From that point Macquarie Investments—Macquarie Bank—was wholly controlling Nardell. You cannot say that the decision on 20 December not to take the hedge was a decision for the Nardell board when Nardell had just entered a contractual arrangement with Macquarie not to make any expenditure decisions, including whether or not to take out the next instalment on the hedge, without going to Macquarie for approval. Here we have, contrary to Corporations Law and contrary to the ASIC Act, Macquarie not acting at arm's length from Nardell Holdings from 19 December but directly controlling Nardell and all it did. Therefore, who is responsible for the $10 million or so in debts to unsecured creditors? Not Nardell Holdings, which can hide behind the cloud of Corporations Law but, of course, Macquarie Bank, backed by $44 billion of net assets and having last week declared record profits.

I appeal to the Macquarie Bank to do the right thing.

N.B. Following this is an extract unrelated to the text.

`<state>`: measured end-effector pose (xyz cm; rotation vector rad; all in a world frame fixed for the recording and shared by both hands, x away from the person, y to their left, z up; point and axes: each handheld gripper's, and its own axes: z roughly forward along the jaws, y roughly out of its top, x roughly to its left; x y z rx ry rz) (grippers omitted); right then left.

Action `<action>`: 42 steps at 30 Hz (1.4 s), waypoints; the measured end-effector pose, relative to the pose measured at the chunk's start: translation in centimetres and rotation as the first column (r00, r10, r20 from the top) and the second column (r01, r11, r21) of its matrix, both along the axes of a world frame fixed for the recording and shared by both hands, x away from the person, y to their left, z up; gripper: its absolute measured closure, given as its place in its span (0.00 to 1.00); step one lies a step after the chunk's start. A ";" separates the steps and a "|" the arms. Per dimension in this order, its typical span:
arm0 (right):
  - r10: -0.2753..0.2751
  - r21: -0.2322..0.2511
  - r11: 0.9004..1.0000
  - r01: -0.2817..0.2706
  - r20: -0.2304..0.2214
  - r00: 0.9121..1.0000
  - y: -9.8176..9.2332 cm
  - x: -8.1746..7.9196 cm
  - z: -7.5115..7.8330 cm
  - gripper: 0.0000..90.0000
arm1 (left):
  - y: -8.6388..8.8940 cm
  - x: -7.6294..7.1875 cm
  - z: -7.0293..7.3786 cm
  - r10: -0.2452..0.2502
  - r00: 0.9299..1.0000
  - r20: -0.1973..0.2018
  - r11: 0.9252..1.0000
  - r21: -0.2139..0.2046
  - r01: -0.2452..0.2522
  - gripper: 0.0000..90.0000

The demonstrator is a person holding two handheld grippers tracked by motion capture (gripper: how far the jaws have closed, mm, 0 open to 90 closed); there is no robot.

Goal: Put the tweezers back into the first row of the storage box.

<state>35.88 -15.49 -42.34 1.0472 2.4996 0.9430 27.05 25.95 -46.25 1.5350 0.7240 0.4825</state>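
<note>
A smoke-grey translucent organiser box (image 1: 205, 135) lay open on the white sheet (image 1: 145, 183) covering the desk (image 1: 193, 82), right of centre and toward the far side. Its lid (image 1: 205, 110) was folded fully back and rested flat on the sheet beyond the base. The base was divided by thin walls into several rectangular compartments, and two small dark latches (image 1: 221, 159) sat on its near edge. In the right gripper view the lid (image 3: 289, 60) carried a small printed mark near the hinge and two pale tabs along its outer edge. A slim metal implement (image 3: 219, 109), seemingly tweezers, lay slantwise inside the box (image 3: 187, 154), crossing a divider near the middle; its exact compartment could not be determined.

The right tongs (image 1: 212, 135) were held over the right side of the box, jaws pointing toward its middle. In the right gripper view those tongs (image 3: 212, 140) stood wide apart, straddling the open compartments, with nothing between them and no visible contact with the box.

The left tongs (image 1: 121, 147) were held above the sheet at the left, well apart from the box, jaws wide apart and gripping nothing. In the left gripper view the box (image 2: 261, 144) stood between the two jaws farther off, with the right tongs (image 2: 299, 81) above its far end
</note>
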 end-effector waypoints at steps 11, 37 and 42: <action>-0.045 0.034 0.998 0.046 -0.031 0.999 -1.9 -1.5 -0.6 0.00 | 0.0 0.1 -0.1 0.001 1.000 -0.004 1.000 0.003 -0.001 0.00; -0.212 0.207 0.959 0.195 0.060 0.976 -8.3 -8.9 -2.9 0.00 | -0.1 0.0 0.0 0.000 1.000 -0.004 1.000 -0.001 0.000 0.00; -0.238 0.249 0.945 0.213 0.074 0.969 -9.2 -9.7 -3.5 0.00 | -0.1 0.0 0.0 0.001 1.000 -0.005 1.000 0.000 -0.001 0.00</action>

The amount of money it needs to find to pay out unsecured creditors is roughly equivalent to the remuneration of Allan Moss for one single year. Wouldn't it be a wonderful thing for Macquarie's PR to just do the right thing and pay up and admit it was wrong? I will be taking this a bit further if it does not. It has made an offer to the unsecured creditors first of 17c and then, when there was a public outcry, it went to 35c. When that was also rejected they decided they would embark on a divide and conquer strategy. They decided they would give all unsecured creditors who were owed between zero and $5,000 one hundred cents in the dollar, all those owed between $5,000 and, I think, $10,000 fifty cents in the dollar, and the others can go and get stuffed—they can cop their 35 cents. What did that mean? It meant they had a majority of unsecured creditors voting to take the offer. It was only about $1.6 million in value and there must be something near $10 million in debt to creditors in value terms sitting over here opposed to the deal. It was a divide and conquer technique to see whether they could get the majority of unsecured creditors to accept what I think is an unfair proposal—certainly it is unfair in the eyes of those who are owed more than $10,000.

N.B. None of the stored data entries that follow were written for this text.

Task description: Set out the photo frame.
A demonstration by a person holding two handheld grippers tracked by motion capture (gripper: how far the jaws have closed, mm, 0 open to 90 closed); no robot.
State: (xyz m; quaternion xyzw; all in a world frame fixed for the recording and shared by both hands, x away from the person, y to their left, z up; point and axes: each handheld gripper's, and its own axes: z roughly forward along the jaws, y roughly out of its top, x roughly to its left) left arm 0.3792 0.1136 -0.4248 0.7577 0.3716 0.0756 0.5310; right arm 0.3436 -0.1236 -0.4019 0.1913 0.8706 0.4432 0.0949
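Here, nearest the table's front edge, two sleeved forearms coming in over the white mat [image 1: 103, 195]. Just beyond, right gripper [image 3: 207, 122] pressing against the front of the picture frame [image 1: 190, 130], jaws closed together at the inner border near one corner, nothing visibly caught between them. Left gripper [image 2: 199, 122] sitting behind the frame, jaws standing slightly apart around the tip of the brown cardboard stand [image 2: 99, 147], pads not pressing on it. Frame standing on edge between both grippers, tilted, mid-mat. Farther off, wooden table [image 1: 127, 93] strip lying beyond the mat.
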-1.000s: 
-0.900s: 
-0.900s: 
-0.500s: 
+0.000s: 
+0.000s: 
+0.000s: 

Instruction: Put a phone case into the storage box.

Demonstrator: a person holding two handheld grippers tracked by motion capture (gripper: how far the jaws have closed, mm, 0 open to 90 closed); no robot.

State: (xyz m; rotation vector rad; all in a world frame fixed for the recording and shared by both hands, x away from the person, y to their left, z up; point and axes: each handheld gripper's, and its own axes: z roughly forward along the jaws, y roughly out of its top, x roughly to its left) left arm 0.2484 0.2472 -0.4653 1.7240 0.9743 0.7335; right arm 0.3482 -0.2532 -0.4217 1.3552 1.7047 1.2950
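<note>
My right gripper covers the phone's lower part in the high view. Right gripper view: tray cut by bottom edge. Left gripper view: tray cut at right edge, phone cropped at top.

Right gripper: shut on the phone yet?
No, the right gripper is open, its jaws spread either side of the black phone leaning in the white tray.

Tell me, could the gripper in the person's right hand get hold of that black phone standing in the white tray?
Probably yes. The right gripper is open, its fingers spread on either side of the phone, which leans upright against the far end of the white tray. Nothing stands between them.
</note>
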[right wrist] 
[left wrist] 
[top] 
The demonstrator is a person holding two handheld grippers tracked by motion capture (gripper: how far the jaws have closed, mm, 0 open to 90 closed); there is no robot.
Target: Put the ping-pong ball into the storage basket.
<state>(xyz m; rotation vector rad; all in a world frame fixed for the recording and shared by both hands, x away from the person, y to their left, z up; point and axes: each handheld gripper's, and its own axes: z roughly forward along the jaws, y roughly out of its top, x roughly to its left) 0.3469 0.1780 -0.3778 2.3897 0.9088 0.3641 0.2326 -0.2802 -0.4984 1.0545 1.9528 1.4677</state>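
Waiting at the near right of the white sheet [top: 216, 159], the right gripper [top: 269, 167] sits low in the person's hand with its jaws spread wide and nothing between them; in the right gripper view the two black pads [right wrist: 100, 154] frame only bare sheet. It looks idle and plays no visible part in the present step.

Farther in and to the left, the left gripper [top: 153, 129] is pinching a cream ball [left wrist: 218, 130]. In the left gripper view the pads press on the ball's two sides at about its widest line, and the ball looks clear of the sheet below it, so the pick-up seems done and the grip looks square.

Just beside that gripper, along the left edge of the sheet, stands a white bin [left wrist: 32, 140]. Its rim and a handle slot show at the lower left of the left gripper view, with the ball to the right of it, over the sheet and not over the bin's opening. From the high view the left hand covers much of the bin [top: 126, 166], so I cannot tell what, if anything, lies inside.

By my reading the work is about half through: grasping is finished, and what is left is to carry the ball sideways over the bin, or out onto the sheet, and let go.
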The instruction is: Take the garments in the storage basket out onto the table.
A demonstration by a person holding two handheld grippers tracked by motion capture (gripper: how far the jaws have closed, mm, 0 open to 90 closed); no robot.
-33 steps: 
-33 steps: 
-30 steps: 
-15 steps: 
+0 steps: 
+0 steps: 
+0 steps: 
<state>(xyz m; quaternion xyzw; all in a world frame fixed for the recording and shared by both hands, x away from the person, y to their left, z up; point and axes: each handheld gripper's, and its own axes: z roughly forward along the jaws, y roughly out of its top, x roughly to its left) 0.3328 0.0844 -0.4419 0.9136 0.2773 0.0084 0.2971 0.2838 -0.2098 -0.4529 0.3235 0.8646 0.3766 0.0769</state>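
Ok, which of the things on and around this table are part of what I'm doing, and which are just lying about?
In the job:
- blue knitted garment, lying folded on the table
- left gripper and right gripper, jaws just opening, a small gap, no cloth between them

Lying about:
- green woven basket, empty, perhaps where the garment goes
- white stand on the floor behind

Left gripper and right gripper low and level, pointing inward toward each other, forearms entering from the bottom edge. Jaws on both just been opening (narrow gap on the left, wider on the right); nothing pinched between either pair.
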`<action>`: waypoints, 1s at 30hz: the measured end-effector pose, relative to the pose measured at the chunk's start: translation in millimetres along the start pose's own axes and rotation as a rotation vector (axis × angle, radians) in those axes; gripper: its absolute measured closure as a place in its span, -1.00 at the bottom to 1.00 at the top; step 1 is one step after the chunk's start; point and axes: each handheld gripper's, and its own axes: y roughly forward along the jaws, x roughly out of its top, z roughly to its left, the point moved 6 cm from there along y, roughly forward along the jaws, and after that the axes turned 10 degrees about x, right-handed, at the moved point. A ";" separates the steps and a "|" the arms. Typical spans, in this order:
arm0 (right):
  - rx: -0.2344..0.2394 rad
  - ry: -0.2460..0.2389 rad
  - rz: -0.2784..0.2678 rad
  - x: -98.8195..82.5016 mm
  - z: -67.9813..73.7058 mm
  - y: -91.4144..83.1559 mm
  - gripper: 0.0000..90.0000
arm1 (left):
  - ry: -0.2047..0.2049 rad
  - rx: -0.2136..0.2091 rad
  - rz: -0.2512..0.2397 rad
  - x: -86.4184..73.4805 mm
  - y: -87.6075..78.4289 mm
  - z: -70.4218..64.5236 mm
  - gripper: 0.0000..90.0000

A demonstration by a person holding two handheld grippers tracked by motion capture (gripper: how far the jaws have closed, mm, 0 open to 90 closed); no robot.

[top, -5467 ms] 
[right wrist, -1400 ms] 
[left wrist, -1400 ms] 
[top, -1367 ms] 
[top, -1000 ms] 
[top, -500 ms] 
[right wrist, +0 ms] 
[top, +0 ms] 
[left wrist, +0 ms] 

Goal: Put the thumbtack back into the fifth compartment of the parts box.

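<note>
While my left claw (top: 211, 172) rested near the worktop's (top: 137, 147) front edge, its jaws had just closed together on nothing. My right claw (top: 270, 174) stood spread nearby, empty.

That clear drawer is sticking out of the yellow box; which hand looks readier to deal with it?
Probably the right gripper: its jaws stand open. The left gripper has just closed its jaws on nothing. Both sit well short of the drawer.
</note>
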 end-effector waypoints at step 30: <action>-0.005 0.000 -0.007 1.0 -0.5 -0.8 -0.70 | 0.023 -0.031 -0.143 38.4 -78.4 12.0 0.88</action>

This is a disgrace. In my questions today I again appealed to the Treasurer to act under section 14 of the ASIC Act. He has the power, where there is an allegation of fraud and it is in the public interest, to direct ASIC to investigate Macquarie Bank and its relationships with Nardell Holdings. This is not just about Nardell; this is part of a pattern by Macquarie Bank, who will steamroll anyone to make a quid. We have seen them now entering the sphere of local government, where they think people are a little gullible and there is an easy take. We have seen that in the Oasis development in Liverpool. We have seen the case between Bell and Berg and Macquarie Bank in the Industrial Relations Commission—an unfair dismissals dispute where Macquarie stole the intellectual property of Mike Bell and his partner. We have seen the case of Brian Locke, which is again a case of theft of intellectual property. This is an organisation with a bad culture of corruption and bullying, and it is about time the Treasurer moved to pull Macquarie into line and used his powers under the ASIC Act to help unsecured creditors and get some justice for all those in the Hunter Valley and, indeed, for all those around this country who have been burned by Macquarie Bank and who are now regularly ringing me to share their story.